How to prove $\frac{a}{7a+b}+\frac{b}{7b+c}+\frac{c}{7c+a}\le\frac38$

By C-S $$\sum_{cyc}\frac{a}{7a+b}=\frac{3}{7}+\sum_{cyc}\left(\frac{a}{7a+b}-\frac{1}{7}\right)=\frac{3}{7}-\frac{1}{7}\sum_{cyc}\frac{b}{7a+b}=$$ $$=\frac{3}{7}-\frac{1}{7}\sum_{cyc}\frac{b^2}{7ab+b^2}\leq\frac{3}{7}-\frac{1}{7}\cdot\frac{(a+b+c)^2}{\sum\limits_{cyc}(7ab+b^2)}.$$ Id est, it's enough to prove that $$\frac{3}{7}-\frac{1}{7}\cdot\frac{(a+b+c)^2}{\sum\limits_{cyc}(7ab+b^2)}\leq\frac{3}{8}$$ or $$8(a+b+c)^2\geq3\sum\limits_{cyc}(7ab+a^2)$$ or $$\sum_{cyc}(a-b)^2\geq0$$ and we are done!
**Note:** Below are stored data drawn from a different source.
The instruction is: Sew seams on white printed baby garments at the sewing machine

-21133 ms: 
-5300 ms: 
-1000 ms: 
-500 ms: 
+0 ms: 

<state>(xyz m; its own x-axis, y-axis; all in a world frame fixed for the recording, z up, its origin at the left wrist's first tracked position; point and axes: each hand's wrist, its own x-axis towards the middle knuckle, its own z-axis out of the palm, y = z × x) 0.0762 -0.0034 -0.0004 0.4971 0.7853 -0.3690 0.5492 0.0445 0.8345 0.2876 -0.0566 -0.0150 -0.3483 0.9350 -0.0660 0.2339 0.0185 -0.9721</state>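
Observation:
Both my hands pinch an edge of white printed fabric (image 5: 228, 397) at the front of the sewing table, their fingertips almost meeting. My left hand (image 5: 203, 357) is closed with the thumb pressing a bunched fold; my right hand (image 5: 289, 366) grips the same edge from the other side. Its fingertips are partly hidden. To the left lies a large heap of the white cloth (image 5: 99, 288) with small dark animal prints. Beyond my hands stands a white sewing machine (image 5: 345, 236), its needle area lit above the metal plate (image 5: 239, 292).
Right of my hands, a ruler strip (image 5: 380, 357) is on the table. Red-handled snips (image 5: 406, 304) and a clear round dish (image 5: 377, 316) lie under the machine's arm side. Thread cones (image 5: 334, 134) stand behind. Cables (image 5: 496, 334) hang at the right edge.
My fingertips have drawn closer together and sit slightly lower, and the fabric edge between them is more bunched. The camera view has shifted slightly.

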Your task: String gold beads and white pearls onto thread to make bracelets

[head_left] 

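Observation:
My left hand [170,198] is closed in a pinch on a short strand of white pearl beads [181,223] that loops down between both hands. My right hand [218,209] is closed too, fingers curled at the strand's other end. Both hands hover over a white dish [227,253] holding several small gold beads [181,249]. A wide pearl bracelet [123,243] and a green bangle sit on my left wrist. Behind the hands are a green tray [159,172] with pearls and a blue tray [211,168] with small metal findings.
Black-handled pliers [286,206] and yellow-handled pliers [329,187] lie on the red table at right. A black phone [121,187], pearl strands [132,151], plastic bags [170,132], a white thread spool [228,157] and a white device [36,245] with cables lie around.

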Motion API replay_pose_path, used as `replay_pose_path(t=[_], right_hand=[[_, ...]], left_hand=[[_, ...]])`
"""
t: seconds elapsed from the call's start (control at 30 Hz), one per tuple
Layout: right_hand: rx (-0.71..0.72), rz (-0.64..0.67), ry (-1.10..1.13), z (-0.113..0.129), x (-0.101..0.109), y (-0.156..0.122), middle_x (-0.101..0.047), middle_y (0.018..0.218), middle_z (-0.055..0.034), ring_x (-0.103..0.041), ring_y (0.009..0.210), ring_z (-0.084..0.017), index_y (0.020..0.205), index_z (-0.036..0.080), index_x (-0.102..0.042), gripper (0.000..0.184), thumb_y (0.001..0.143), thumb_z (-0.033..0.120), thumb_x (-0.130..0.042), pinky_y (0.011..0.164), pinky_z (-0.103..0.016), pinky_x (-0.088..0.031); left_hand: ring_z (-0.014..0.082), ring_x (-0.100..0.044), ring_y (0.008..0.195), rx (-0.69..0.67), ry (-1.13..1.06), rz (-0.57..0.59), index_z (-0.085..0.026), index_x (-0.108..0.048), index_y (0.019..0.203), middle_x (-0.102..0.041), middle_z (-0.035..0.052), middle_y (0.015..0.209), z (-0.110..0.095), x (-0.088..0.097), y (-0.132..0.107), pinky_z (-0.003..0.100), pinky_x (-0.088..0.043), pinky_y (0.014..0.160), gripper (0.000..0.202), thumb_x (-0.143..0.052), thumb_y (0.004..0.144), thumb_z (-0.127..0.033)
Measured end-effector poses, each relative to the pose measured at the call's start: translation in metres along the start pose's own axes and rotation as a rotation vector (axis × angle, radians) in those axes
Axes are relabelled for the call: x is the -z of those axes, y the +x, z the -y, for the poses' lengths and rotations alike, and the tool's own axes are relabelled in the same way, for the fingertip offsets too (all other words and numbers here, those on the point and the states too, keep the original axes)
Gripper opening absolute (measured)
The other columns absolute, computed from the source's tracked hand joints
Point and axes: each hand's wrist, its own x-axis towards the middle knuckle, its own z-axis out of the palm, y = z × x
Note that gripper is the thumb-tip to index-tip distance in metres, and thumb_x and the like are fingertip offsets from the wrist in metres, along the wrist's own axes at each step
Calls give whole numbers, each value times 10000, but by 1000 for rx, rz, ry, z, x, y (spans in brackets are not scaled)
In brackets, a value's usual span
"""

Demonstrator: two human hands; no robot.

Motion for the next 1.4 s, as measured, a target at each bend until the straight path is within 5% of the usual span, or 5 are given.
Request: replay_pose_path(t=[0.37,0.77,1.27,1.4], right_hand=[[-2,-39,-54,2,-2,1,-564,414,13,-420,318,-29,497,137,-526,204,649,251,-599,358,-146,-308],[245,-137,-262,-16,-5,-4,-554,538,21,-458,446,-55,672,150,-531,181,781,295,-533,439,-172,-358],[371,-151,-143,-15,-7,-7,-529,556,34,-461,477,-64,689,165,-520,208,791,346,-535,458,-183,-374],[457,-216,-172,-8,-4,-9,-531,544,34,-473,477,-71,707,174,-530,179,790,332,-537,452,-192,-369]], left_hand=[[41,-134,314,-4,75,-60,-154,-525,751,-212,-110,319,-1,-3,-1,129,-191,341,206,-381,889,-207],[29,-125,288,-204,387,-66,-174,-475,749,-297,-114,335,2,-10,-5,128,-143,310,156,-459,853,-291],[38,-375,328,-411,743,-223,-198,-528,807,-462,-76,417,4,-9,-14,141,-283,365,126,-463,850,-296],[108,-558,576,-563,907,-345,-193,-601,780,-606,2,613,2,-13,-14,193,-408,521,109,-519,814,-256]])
By AM-GM we have $$a^2b+ac^2+b^2c\geq3abc$$ and $$a^2c+ab^2+bc^2\geq 3abc$$ so that $$35(a^2b+ac^2+b^2c)+13(a^2c+ab^2+bc^2)\geq 3(35+13)abc=144abc.$$

Now, note that $$\frac38-\sum_{\text{cyc}} \frac{a}{7a+b}=\frac{35(a^2b+ac^2+b^2c)+13(a^2c+ab^2+bc^2)-144abc}{8 (7 a+b) (a+7 c) (7 b+c)},$$

which is non-negative by the previous result.

We have equality if and only if we have equality in both AM-GMs which implies $a=b=c$.